Lateral Joins and Demand-Driven Queries

August 18, 2020

Frank McSherry

Chief Scientist

In the streaming SQL setting, lateral joins automatically turn your SQL prepared statement queries into what is essentially a streaming, consistent, microservice (minus the hard work). You just put your parameter bindings on a data bus, and the answer (and any changes) stream out the other side.

What's a lateral join?

In SQL the LATERAL join modifier allows relations used in a join to "see" the bindings in relations earlier in the join. This allows us (you, especially) to write joins where the matched records can be restricted beyond the filters you might have in a WHERE clause.

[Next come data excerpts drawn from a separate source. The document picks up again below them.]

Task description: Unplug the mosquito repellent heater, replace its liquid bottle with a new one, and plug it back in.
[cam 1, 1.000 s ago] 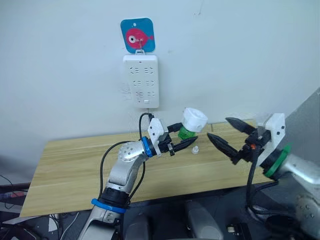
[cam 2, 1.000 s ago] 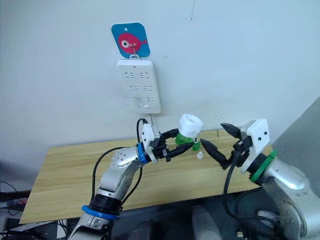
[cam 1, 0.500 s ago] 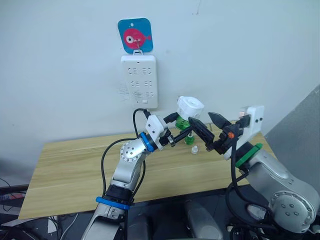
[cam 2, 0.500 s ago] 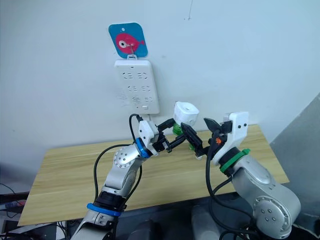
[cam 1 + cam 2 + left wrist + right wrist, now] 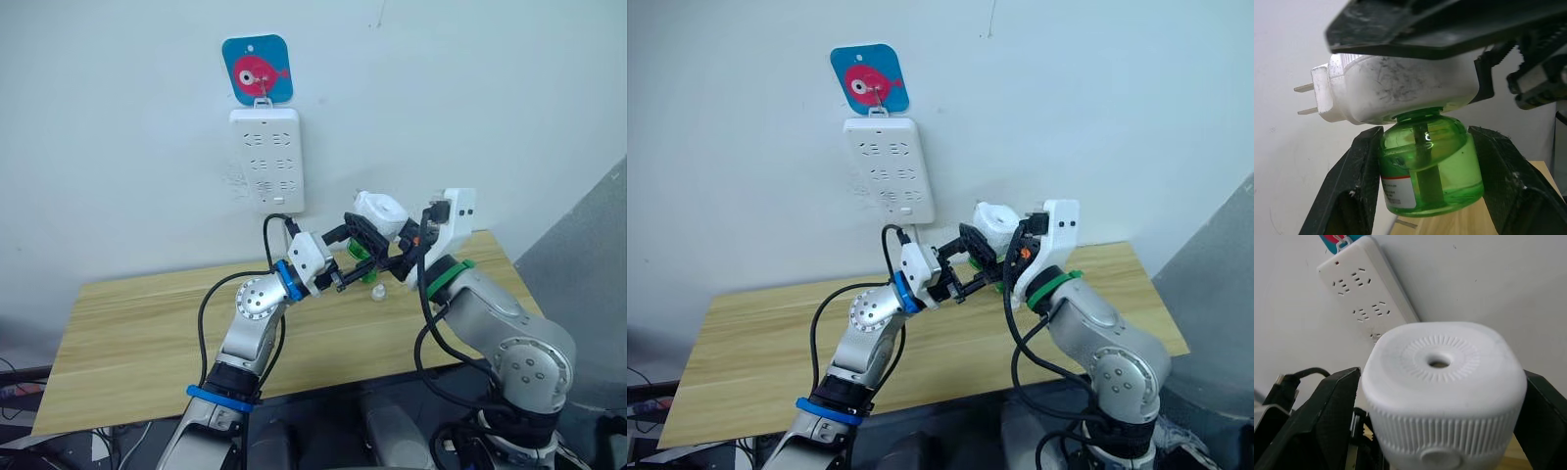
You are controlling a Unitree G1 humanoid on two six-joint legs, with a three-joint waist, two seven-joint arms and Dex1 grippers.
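Note:
The mosquito repellent heater, a rounded white unit with a round top vent and two prongs, hangs above the table just right of the wall strip. A green liquid bottle with a dark wick sits in its underside; I cannot tell whether it is the old bottle or the new one. My left gripper is shut on that bottle, one finger on each side. My right gripper is shut on the heater body, and its fingers flank the ribbed sides.
A long white power strip hangs on the wall under a blue fish hook, with all its sockets free. A small white cap lies on the wooden table below the grippers. A black cable loops from my left wrist.
My right gripper has swung left from well clear of the heater and closed around it. My left gripper has held the bottle throughout, raising it slightly toward the wall. The head view has shifted.

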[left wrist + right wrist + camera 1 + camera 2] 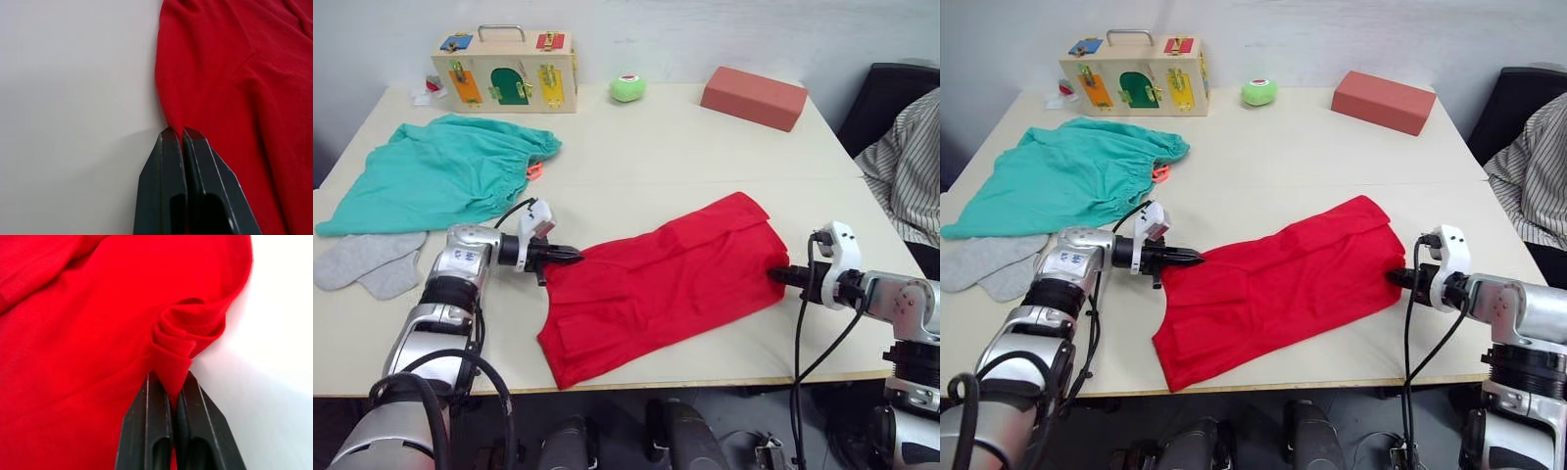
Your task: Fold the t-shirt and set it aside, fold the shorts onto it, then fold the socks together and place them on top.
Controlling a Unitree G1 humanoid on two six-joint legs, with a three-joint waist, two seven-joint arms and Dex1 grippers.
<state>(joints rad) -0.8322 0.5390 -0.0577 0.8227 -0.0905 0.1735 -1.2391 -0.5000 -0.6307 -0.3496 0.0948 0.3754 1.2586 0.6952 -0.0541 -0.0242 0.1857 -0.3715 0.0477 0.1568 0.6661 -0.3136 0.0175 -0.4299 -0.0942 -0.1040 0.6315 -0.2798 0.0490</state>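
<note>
The red t-shirt (pixel 661 284) lies folded lengthwise across the table's near middle. My left gripper (pixel 576 257) is shut on its left edge, and the left wrist view shows cloth pinched between the fingers (pixel 171 161). At the shirt's right edge my right gripper (pixel 775 275) is shut on a bunched fold (pixel 183 340). The teal shorts (pixel 440 174) lie spread at the far left with an orange drawstring (pixel 534 170) showing. Two grey socks (pixel 367 260) lie flat at the left edge, just in front of the shorts.
A wooden latch box (pixel 505 70) stands at the table's back left, a green ball (pixel 627 88) beside it, and a salmon-red block (pixel 753 97) at the back right. A person in a striped shirt (pixel 908 166) sits at the right. The table's (pixel 646 166) front edge runs just below the shirt.
</note>
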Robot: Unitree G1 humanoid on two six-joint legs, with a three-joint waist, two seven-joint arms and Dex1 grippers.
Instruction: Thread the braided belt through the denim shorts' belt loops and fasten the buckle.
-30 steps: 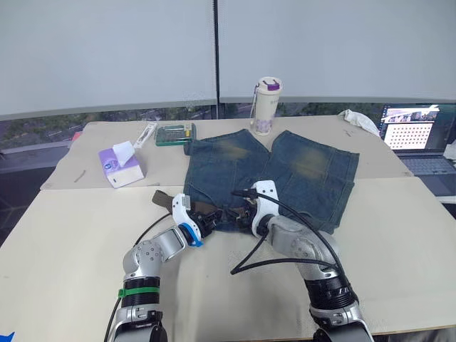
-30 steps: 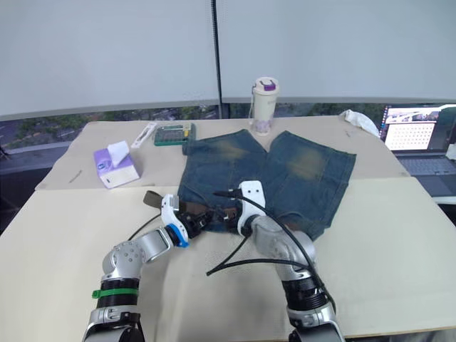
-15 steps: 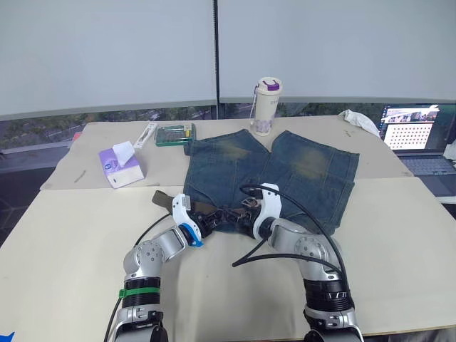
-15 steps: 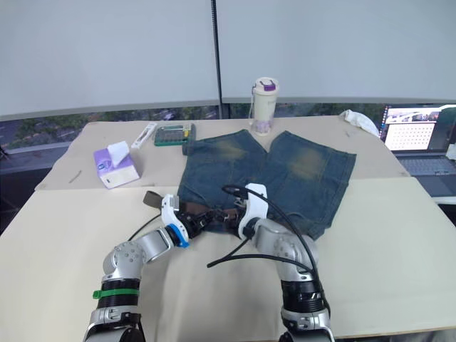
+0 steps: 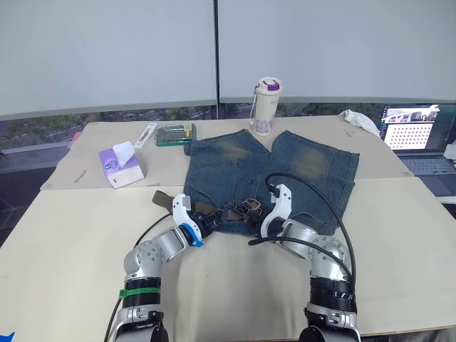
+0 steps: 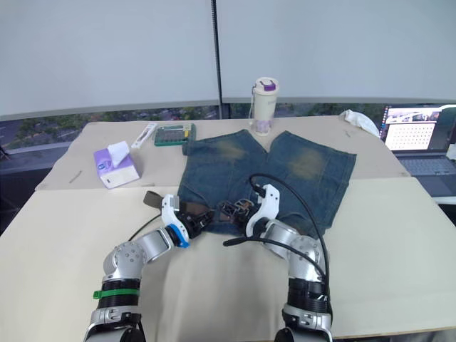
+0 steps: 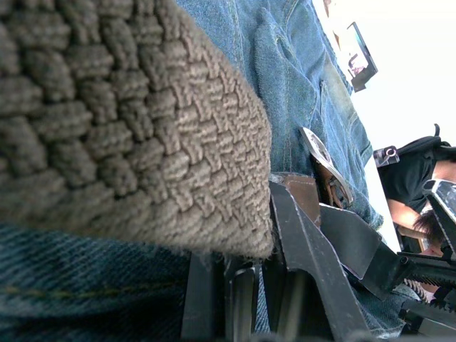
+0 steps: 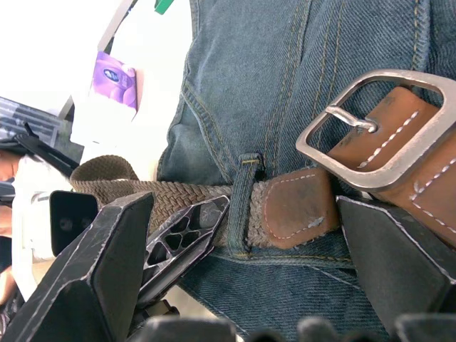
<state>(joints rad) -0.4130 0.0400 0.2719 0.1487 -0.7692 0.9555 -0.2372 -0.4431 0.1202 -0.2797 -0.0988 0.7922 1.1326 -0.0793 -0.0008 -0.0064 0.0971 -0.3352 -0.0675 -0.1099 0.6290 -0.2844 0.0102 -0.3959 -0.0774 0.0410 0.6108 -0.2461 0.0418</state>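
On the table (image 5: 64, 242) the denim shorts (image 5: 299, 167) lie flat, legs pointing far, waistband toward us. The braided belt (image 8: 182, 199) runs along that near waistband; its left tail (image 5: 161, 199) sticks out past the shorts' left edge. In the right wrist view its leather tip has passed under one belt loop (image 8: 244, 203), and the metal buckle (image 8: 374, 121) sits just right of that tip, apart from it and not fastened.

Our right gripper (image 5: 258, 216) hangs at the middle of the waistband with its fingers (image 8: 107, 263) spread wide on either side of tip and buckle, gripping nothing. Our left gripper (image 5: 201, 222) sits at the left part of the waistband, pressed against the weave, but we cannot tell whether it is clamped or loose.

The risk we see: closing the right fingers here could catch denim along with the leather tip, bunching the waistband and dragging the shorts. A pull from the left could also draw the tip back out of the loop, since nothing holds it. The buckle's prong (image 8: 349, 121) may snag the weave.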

Let's take an example. For each state in our dataset, we want to pop out the top three cities by population. Let's start by making a table containing some information to work off of:

CREATE TABLE cities ( 
   name text NOT NULL, 
   state text NOT NULL, 
   pop int NOT NULL 
); 

 
INSERT INTO cities VALUES 
   ('Los_Angeles', 'CA', 3979576), 
   ('Phoenix', 'AZ', 1680992), 
   ('Houston', 'TX', 2320268), 
   ('San_Diego', 'CA', 1423851), 
   ('San_Francisco', 'CA', 881549), 
   ('New_York', 'NY', 8336817), 
   ('Dallas', 'TX', 1343573), 
   ('San_Antonio', 'TX', 1547253), 
   ('San_Jose', 'CA', 1021795), 
   ('Chicago', 'IL', 2695598), 
   ('Austin', 'TX', 978908); 
 sql

Now, how do we express "top three cities, by state"? It's a bit awkward to do in vanilla SQL. Many folks might use window functions, but it is actually pretty easy to do with a lateral join:

SELECT state, name FROM 
   -- for each distinct state we know about ... 
   (SELECT DISTINCT state FROM cities) states, 
   -- ... extract the top 3 cities by population. 
   LATERAL ( 
       SELECT name, pop 
       FROM cities 
       WHERE state = states.state 
       ORDER BY pop 
       DESC LIMIT 3 
   ) 
 sql

If you run this in Materialize, against the table up above, you should see

state | name
------+-------------
TX    | Dallas
AZ    | Phoenix
IL    | Chicago
TX    | Houston
CA    | San_Jose
NY    | New_York
CA    | San_Diego
CA    | Los_Angeles
TX    | San_Antonio
(9 rows)

text

which is a bit of a mess because we didn't put an ORDER BY clause in there. Oops!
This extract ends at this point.